◆ **AIM OF THE TASK**:
All that is wanted is the exact text of the lines below from the one with "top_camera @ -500" through the one with "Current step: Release", inclusive, minus any pictures.

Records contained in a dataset
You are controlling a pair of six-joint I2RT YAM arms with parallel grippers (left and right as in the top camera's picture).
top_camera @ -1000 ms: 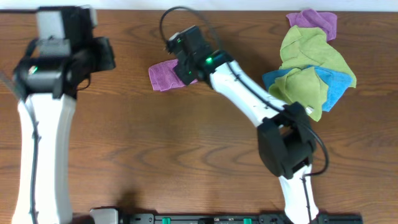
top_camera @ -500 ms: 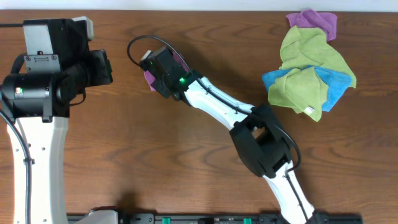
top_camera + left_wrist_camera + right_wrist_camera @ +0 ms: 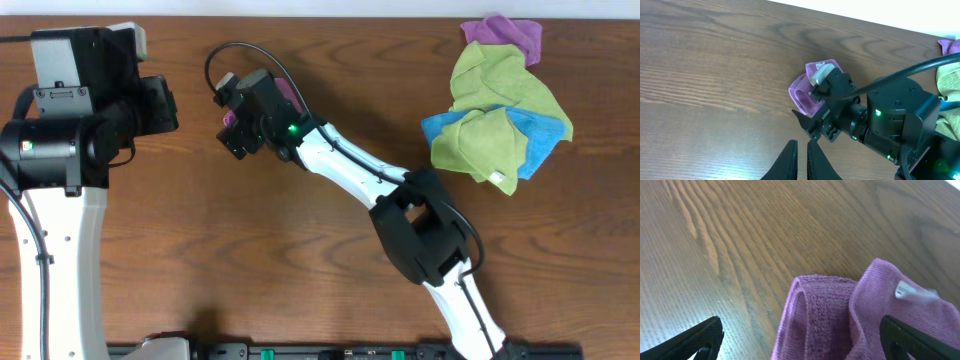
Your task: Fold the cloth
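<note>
The cloth [image 3: 827, 312] lies bunched in thick folds on the wooden table, with a white label [image 3: 910, 291] on its right part. My right gripper [image 3: 802, 336] is open directly above it, one dark fingertip on each side and neither closed on the fabric. From overhead, the right gripper [image 3: 238, 112] covers most of the cloth [image 3: 289, 94]. In the left wrist view the cloth [image 3: 801, 93] shows beside the right wrist. My left gripper [image 3: 801, 157] is shut and empty, above bare wood to the cloth's left.
A pile of loose cloths sits at the back right: lime-green ones [image 3: 495, 85], a blue one [image 3: 542, 142] and another purple one [image 3: 512, 36]. The right arm [image 3: 350, 170] stretches diagonally across the table's middle. The left arm's white column [image 3: 60, 240] stands at the left.
The right gripper carried the cloth leftwards across the table, then opened and let it go. The left arm shifted slightly.
</note>
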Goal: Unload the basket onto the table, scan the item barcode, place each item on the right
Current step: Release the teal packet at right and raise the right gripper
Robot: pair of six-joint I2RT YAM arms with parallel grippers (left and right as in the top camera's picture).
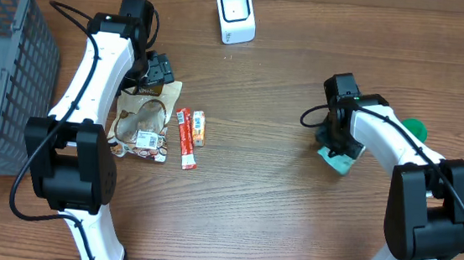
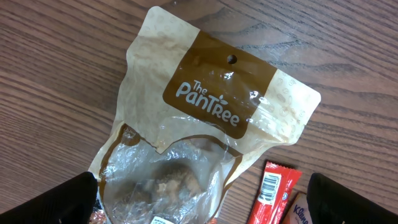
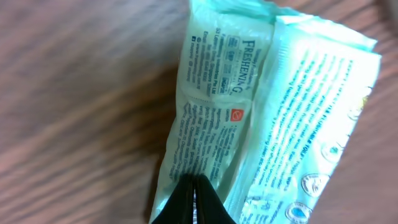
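Wooden table (image 1: 251, 199), brown grain, serves as the work surface. A grey mesh basket (image 1: 2, 59) occupies its far-left edge. The left arm (image 1: 103, 60) reaches up along the basket's side; the right arm (image 1: 391, 140) bends inward from the right side of the table. Largest loose article is a tan and brown snack bag (image 2: 211, 106), printed "The PanTree", lying flat with its clear window showing the contents. The left gripper (image 2: 205, 202) hovers directly above this bag, jaws spread fully wide, dark fingers (image 2: 59, 199) at either lower corner of the wrist view, holding nothing. The item under the right arm is a mint-green wipes pack (image 3: 273, 112), printed side with small text facing the wrist camera, located right of the table's centre and well apart from the snack bag. No barcode can be made out on the face shown. The right gripper (image 3: 196, 198) has its jaws drawn fully together, the tips meeting on the lower edge of the pack; it appears pinched by that edge. The white scanner (image 1: 235, 14) stands near the far edge of the table at centre, well apart from the pack and from both grippers. A red bar (image 1: 186, 139) lies just beside the snack bag's right edge, barcode uppermost. A small orange packet (image 1: 199, 128) lies against the bar's right side. A green object (image 1: 415, 127) shows partly behind the right arm; its kind cannot be told.
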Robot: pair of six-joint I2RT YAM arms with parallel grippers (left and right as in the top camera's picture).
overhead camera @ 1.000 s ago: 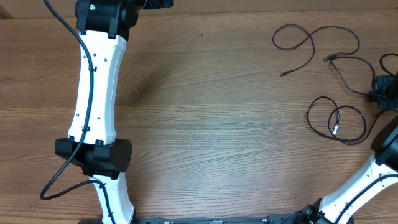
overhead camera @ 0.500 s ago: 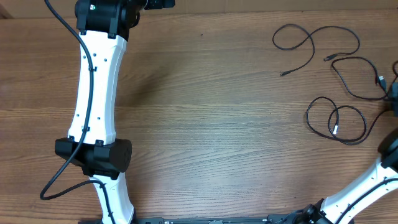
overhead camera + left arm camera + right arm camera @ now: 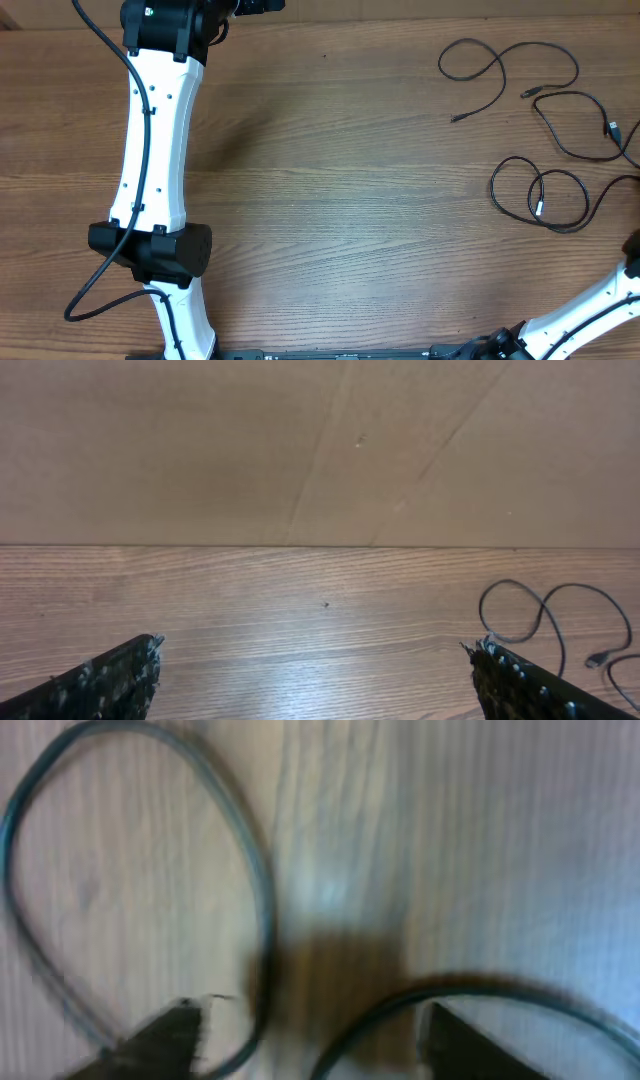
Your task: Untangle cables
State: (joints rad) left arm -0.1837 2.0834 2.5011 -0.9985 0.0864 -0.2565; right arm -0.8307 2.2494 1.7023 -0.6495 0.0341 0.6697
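Observation:
Three thin black cables lie apart on the wooden table at the right. One cable loops at the top. A second cable curves below it, and a third cable coils in two rings. My right gripper is out of the overhead view. In its wrist view, which is blurred, it hangs open low over a cable loop, and another strand passes beneath its fingers. My left gripper stands open at the table's far edge, holding nothing, with a cable off to its right.
The left arm stretches along the table's left side. Only the right arm's lower link shows, at the bottom right corner. A brown cardboard wall closes off the far edge.
My right gripper has opened, let go of the cable end at the right edge and drawn back out of the overhead view. The freed end now lies on the table. The left arm is still.

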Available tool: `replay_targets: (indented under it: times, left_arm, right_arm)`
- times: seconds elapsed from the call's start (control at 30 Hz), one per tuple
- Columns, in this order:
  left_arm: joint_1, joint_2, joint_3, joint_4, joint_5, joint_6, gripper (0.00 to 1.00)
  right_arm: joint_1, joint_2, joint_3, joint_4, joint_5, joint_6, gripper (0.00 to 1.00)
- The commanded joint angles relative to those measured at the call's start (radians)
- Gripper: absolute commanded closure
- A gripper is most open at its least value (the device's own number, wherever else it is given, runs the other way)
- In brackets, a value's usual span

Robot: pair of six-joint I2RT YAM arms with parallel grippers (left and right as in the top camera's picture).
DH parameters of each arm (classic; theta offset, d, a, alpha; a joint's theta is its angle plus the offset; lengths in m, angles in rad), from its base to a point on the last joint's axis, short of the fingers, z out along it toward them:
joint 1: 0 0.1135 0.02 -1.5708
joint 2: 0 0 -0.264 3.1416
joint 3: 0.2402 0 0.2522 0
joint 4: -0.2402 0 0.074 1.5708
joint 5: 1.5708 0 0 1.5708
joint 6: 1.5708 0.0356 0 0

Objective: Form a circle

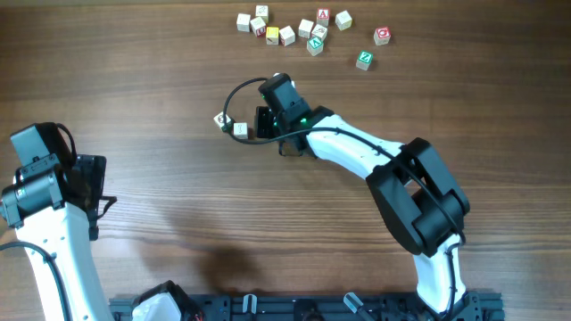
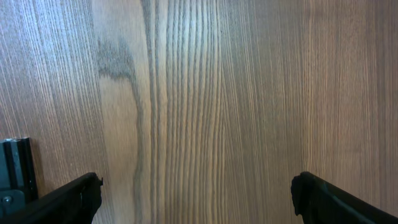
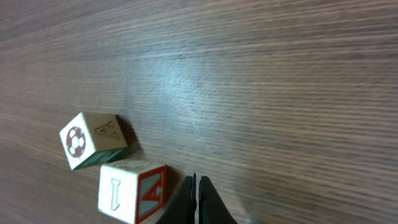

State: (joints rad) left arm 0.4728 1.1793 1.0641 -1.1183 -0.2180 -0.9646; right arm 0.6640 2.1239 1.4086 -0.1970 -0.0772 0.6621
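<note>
My right gripper (image 3: 197, 190) is clenched on nothing, just right of the circle (image 3: 130, 186), two letter cubes side by side mid-worktop (image 1: 134, 89). My left gripper (image 2: 197, 186) hangs released, near left.

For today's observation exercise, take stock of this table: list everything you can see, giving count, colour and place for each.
Table: one, brown wood grain, under everything.
Loose cubes: about twelve, pale wood with red, green or yellow faces, scattered along the far edge.
Paired cubes: two, pale wood with red prints, side by side at mid-table next to the right gripper's tips.
Base rail: one, dark, along the near edge.
Arms: two, white and black, one on each side.
Left gripper: one, black, open over bare wood.
Right gripper: one, black, shut and holding nothing, beside the pair.
</note>
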Motion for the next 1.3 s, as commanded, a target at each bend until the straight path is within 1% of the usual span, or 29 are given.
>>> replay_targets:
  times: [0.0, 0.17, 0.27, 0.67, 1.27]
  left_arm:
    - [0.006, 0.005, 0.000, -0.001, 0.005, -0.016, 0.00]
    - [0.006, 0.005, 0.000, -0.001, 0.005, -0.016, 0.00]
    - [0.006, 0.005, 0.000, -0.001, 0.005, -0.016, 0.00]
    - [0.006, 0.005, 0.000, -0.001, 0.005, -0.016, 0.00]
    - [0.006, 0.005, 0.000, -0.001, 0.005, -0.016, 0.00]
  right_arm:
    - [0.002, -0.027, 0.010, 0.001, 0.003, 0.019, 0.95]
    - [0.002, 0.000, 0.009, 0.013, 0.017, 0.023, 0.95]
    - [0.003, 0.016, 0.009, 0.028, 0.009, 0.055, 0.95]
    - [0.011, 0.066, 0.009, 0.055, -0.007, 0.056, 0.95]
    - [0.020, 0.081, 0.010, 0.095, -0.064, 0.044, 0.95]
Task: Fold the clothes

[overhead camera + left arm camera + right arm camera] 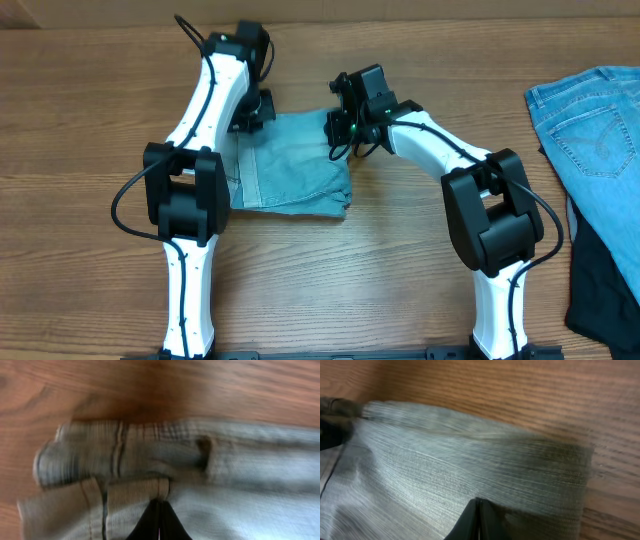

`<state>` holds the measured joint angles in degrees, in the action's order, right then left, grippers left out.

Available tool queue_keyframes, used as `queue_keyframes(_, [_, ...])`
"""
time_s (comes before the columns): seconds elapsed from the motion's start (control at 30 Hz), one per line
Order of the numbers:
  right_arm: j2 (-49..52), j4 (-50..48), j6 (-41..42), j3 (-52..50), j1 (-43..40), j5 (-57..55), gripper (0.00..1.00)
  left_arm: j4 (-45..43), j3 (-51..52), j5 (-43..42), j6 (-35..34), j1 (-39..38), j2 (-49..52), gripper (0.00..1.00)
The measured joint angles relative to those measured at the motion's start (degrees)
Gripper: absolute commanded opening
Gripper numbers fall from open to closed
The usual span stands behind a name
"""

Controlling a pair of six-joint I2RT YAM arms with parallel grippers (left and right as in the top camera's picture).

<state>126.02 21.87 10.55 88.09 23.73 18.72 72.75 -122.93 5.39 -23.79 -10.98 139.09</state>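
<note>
The clothes (295, 165), pale light-blue denim shorts, lie folded into a rough square on the wooden table between the two arms. My left gripper (252, 112) is at their far left corner. In the left wrist view its fingers (160, 505) are pressed together, tips pinching the fabric just below the waistband (150, 455). My right gripper (340, 128) is at the far right corner. Seen from the right wrist, its jaws (479, 502) are shut with the tips in the denim (470, 455). The cloth under both grippers is hidden in the overhead view.
A second pair of medium-blue jeans (595, 120) lies at the table's right edge, with a dark garment (605, 280) below it. Bare wood (350, 280) stretches in front of the shorts and beyond their far edge.
</note>
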Motion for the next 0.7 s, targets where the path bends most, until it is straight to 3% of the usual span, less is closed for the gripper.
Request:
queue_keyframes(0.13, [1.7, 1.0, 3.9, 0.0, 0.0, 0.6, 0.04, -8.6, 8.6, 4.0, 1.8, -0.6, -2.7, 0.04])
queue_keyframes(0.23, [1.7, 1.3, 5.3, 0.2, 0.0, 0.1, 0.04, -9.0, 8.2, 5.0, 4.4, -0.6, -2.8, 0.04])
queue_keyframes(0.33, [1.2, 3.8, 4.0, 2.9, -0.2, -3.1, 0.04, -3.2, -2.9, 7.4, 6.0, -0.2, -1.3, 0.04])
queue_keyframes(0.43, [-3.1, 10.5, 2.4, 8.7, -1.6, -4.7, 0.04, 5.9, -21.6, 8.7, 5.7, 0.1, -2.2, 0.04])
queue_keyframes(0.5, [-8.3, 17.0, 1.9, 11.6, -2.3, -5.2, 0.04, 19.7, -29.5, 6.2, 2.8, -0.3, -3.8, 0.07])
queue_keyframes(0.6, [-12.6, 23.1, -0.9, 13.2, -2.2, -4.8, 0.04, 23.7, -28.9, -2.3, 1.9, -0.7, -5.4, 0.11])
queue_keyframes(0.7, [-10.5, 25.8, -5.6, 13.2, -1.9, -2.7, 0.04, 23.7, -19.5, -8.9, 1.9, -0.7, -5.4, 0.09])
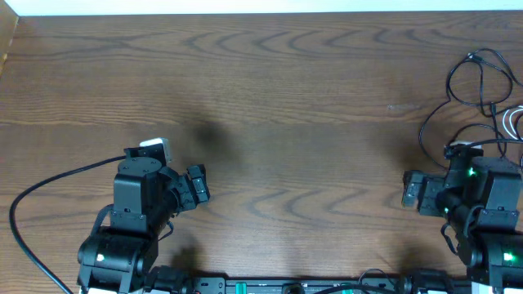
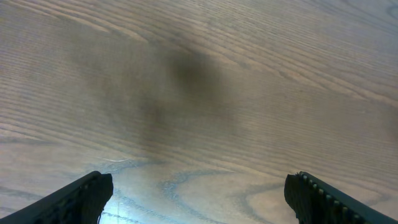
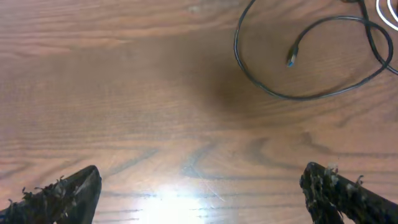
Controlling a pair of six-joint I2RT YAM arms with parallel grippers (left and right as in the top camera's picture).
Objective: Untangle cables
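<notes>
1. Hovering over the wood of the table [image 2: 205,74], the left gripper [image 2: 199,193] has its fingers spread wide with nothing between them; its wrist view shows no cord at all
2. The right gripper [image 3: 202,186] is likewise spread wide and empty, with its fingers at the lower corners of its wrist view
3. Ahead and to the right of it, the black cable [image 3: 311,98] lies in a loose loop, with a small plug end [image 3: 291,59] resting inside the curve
4. From overhead, the black loops sit at the far right of the table, beyond the right arm; the white cable [image 1: 513,122] curls just beside them, partly cut off by the frame edge
5. Whether the two cords cross or merely lie side by side cannot be told, since the white one runs out of view
6. By these signs the task is at its opening step, the approach, with neither cord touched
7. The next move likely calls for the right arm to reach forward and rightward and close on one black strand clear of the white; the left arm is well apart from the bundle and would have to cross the table to hold or pull
</notes>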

◆ **COMPLETED EXERCISE**:
top_camera @ -500 ms: 
top_camera + left_wrist_camera + right_wrist_camera @ +0 ms: 
Your task: Fold the cloth
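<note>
The cloth [image 3: 827, 312] lies bunched in thick folds on the wooden table, with a white label [image 3: 910, 291] on its right part. My right gripper [image 3: 802, 336] is open directly above it, one dark fingertip on each side and neither closed on the fabric. From overhead, the right gripper [image 3: 238, 112] covers most of the cloth [image 3: 289, 94]. In the left wrist view the cloth [image 3: 801, 93] shows beside the right wrist. My left gripper [image 3: 801, 157] is shut and empty, above bare wood to the cloth's left.
A pile of loose cloths sits at the back right: lime-green ones [image 3: 495, 85], a blue one [image 3: 542, 142] and another purple one [image 3: 512, 36]. The right arm [image 3: 350, 170] stretches diagonally across the table's middle. The left arm's white column [image 3: 60, 240] stands at the left.
The right gripper carried the cloth leftwards across the table, then opened and let it go. The left arm shifted slightly.
</note>
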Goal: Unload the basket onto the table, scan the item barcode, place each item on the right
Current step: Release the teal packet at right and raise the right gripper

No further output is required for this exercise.